# The problem
Return, exactly as written, every line from the first line of the data below through the line that contains "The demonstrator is".

# Data below

****************************************

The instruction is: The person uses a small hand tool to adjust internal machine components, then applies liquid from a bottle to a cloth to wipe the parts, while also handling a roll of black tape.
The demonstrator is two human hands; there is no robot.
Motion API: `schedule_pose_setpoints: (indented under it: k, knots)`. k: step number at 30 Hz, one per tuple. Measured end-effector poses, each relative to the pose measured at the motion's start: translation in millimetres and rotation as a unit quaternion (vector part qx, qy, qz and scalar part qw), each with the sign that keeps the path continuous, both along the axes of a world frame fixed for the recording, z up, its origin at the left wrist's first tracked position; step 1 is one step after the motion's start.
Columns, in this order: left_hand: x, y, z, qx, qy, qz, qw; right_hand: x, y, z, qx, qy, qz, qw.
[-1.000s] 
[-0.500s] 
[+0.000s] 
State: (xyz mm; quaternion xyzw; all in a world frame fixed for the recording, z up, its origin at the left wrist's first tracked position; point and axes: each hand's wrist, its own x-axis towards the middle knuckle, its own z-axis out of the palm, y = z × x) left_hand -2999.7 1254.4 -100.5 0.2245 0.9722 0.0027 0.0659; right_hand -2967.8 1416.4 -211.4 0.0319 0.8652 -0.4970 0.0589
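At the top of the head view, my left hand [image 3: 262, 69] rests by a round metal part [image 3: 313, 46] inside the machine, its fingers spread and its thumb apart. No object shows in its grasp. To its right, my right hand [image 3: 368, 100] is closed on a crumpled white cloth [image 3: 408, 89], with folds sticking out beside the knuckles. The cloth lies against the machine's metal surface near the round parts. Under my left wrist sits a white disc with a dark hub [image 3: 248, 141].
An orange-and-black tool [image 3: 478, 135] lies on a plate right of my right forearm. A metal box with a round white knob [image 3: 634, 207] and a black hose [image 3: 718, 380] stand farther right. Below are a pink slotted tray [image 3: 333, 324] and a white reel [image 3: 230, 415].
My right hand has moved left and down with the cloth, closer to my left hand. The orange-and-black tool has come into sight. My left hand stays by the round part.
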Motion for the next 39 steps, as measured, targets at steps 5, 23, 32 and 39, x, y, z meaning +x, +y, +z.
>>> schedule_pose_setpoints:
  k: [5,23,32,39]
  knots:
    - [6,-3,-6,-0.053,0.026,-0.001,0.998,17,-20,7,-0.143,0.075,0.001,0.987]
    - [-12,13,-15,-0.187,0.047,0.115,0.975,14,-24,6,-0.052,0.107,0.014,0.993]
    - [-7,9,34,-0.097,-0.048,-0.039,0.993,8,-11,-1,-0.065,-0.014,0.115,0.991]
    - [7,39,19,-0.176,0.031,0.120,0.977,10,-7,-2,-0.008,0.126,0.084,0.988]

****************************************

# Response for this exercise
The instruction is: The person uses a small hand tool to adjust internal machine components, then applies liquid from a bottle to a cloth to wipe the parts, while also handling a roll of black tape.
The demonstrator is two human hands; there is no robot.

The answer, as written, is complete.